Il legame tra cinema e scienza è dunque antico quanto il cinema stesso, e non si è mai interrotto, sia perché gli sviluppi tecnico-scientifici (dal CinemaScope agli effetti speciali e alla computer graphics) hanno condizionato e continuano a condizionare la stessa evoluzione del mezzo cinematografico, sia perché il loro proficuo dialogo ha sempre alimentato l’immaginario collettivo. E per averne un’idea nulla è più istruttivo della piacevole lettura del libro di Marco Ciardi e Andrea Sani, Incontri ravvicinati tra scienza e cinema (Hoepli, pagine 232, euro 15,90), titolo che è un indubbio omaggio al celebre film fantascientifico Incontri ravvicinati del terzo tipo (1977) di Steven Spielberg.
ll futuro distopico rappresentato in “Metropolis”, film del 1927 di Fritz Lang che ha ispirato opere come “Blade Runner” - archivio
Ciardi e Sani, tanto vale dirlo subito, non entrano nel dibattito sullo statuto estetico, linguistico e filosofico dell’immagine cinematografica, né in quello sul rapporto tra cinema e neuroscienze. L’obiettivo dei due autori è un altro e subito dichiarato: «Mostrare le varie immagini della scienza che emergono da alcuni film particolarmente significativi ». E per farlo, ben consapevoli che i film analizzati sono il frutto dei loro gusti e delle loro preferenze, propongono una sorta di tassonomia, individuando nove itinerari che aiutano a orientarsi e riflettere sui vari modi in cui la settima arte racconta la scienza: dal genere biografico (il Galileo di Liliana Cavani del 1968 e quello di Joseph Losey del 1975, il Freud. Passioni segrete di John Huston del 1962, il recente e super premiato Oppenheimer di Christopher Nolan) fino al cinema di animazione della Disney e agli anime giapponesi (in particolare di Hayao Miyazaki, che affronta i temi della tecnologia e dell’ambiente).

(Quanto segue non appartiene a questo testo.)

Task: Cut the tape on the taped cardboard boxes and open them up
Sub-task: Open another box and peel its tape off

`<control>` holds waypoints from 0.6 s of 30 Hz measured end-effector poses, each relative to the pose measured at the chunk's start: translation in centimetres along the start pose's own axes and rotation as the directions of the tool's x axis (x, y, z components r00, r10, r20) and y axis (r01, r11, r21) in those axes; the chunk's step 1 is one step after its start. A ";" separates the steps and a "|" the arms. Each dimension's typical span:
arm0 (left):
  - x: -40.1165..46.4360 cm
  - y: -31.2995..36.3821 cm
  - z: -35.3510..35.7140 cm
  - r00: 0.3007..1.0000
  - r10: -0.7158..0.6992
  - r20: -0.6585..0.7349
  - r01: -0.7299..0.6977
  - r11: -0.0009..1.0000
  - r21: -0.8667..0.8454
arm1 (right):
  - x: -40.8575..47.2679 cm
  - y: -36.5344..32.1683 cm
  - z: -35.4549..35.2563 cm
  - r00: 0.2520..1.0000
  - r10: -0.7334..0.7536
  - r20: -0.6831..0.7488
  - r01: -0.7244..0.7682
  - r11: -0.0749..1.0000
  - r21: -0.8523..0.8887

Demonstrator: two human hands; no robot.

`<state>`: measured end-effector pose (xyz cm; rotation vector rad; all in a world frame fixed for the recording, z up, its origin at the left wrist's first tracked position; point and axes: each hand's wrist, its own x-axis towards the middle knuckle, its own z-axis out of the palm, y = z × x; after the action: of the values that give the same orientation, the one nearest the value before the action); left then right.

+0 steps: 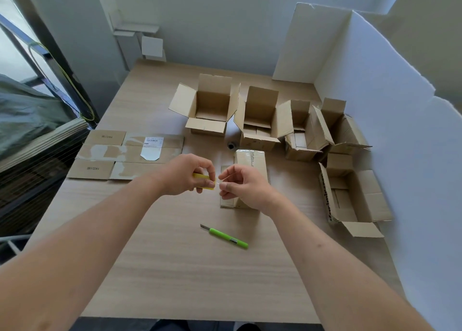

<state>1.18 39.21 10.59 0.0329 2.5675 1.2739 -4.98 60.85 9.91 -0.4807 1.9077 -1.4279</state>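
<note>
A closed, taped cardboard box stands at the table's middle, partly hidden behind my right hand. Above the table in front of it, my left hand grips a small yellow case. My right hand pinches a thin pale strip at the case's right end; what the strip is I cannot tell. A green utility knife lies on the wood nearer to me, its blade out and pointing left, touched by neither hand.
Several opened boxes stand in a row at the back and right, one more lies at the right. Flattened cardboard lies at the left. A white board wall borders the right side. A small dark roll sits behind the taped box.
</note>
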 end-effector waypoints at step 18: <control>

Ma qual è, appunto, l’immagine che il cinema di finzione offre della scienza? E in che modo sono rappresentati gli scienziati? Come è facile intuire, non è possibile ricavare dai film un’immagine univoca della scienza. Per cui, se in Jurassic Park (1993) si evidenziano le conseguenze disastrose che alcuni esperimenti scientifici (far ritornare in vita i dinosauri) sono in grado di provocare, in Interstellar (2014) di Nolan è invece la scienza a salvare l’umanità dal rischio dell’estinzione. E lo stesso avviene nella raffigurazione degli uomini di scienza, dove si va, semplificando all’estremo, dallo scienziato pazzo e criminale (il professor Rotwang in Metropolis di Fritz Lang del 1927, il dottor Victor Frankenstein nell’omonimo film diretto da James Whale nel 1931, il mad doctor protagonista de Il dottor Stranamore di Stanley Kubrick del 1964), allo scienziato distratto e/o geniale (il chimico Barnaba Fulton ne Il magnifico scherzo di Howard Hawks del 1952, il ricercatore David Levinson in Independence Day di Roland Emmerich del 1996), fino allo scienziato isolato e incompreso (come Emmett Brown, detto “Doc”, nella trilogia di Ritorno al futuro di Robert Zemeckis, o l’astrofisica Jan Foster in Thor di Kenneth Branagh del 2011, di cui sono poi usciti tre sequel, tutti tratti dall’omonimo fumetto della Marvel).
A fronte di questo caleidoscopio di immagini, ciò che comunque sembra trasparire dagli incontri ravvicinati presi in esame da Ciardi e Sani è l’idea che anche nel cinema si rifletta il problema sempre attuale dell’utilizzo delle acquisizioni scientifico-tecnologiche, ovvero dello stretto legame che sussiste (o dovrebbe sussistere) tra scienza ed etica, tra progresso e responsabilità politico-sociale.